● **Problem description**
Your task is to transcribe the lines from the start of the data below through the line containing "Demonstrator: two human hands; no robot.", inclusive, exactly as they stand and without the pictures.

<<<<

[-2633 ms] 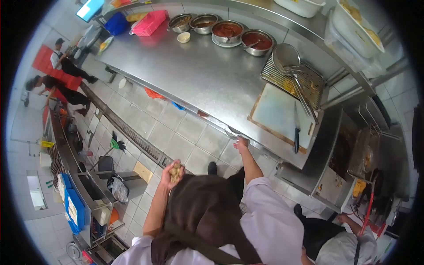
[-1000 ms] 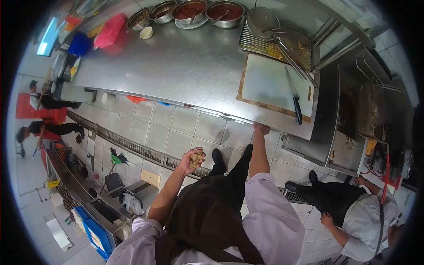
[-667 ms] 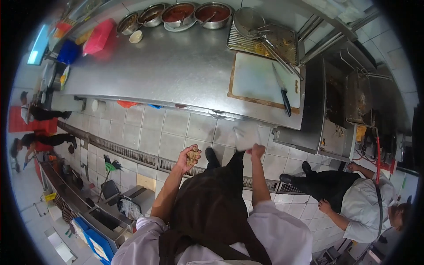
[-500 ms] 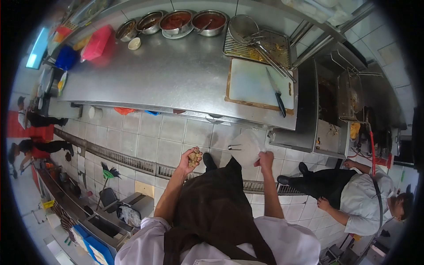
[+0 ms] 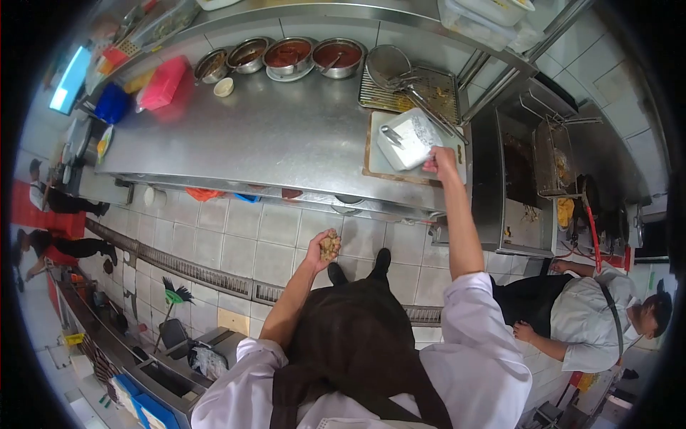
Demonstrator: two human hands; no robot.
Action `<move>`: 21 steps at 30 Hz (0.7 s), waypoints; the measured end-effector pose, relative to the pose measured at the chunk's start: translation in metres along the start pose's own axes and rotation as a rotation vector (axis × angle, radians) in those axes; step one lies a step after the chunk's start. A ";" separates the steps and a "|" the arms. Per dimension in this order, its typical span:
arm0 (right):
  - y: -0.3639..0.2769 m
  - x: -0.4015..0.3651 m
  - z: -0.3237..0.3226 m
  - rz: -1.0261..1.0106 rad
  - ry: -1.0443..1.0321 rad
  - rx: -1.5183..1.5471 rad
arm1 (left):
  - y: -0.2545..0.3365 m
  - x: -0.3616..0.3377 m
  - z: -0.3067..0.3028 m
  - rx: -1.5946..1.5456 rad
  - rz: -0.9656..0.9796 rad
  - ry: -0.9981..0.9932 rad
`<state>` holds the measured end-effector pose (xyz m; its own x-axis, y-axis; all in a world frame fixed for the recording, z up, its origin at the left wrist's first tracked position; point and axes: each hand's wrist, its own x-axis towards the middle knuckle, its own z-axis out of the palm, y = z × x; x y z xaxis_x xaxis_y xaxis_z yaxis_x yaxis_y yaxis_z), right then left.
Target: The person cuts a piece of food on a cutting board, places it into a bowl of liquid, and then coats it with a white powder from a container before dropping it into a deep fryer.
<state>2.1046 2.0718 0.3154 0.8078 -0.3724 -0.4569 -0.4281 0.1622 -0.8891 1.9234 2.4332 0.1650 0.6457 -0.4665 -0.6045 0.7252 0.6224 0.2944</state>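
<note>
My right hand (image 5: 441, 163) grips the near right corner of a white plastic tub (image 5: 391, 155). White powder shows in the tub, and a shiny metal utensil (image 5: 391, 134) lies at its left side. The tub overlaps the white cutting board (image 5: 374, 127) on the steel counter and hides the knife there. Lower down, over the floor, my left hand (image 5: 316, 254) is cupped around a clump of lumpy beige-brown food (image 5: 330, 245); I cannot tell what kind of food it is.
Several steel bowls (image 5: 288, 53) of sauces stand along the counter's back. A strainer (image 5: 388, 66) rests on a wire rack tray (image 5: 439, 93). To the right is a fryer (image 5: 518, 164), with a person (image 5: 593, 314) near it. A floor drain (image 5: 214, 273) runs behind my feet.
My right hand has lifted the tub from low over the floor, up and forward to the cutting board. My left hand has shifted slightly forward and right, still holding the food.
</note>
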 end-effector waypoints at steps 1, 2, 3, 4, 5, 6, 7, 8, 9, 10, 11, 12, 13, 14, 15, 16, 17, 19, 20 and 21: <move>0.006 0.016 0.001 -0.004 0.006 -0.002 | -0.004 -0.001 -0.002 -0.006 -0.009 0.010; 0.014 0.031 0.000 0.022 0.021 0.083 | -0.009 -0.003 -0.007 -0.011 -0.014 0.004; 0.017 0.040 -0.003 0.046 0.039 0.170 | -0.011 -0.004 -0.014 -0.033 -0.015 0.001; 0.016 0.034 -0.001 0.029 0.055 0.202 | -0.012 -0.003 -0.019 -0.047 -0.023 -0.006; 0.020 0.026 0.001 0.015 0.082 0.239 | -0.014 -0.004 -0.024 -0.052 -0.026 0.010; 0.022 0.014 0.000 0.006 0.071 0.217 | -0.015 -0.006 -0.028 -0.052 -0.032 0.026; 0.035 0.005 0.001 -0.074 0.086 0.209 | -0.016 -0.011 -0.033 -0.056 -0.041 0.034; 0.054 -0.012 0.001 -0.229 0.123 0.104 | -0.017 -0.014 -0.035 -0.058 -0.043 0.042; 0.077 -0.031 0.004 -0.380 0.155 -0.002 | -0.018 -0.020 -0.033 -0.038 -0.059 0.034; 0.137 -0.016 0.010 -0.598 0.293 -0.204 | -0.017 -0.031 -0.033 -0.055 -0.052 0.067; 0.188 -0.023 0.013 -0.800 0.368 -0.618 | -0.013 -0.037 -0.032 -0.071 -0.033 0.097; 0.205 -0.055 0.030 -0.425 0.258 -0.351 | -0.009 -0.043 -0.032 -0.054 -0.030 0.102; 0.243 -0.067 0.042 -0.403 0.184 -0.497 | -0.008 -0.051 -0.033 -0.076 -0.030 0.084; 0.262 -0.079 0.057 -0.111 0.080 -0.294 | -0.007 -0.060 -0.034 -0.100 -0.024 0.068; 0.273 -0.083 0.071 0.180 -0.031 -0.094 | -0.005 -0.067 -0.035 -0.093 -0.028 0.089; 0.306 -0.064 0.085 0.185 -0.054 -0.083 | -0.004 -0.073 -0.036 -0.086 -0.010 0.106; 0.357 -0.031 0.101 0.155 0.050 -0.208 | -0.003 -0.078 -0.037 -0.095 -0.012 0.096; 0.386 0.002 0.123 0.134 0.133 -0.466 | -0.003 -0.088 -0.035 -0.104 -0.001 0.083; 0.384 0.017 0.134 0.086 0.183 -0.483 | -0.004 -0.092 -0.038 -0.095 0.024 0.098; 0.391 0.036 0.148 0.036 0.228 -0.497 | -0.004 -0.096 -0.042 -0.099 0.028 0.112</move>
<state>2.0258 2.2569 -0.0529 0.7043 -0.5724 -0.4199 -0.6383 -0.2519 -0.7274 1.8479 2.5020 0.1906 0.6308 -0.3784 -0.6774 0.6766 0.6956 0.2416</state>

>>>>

● **Solution to this exercise**
[-2633 ms] 
[-1000 ms] 
[-667 ms] 
[-500 ms] 
[+0 ms] 
Demonstrator: two human hands; no robot.

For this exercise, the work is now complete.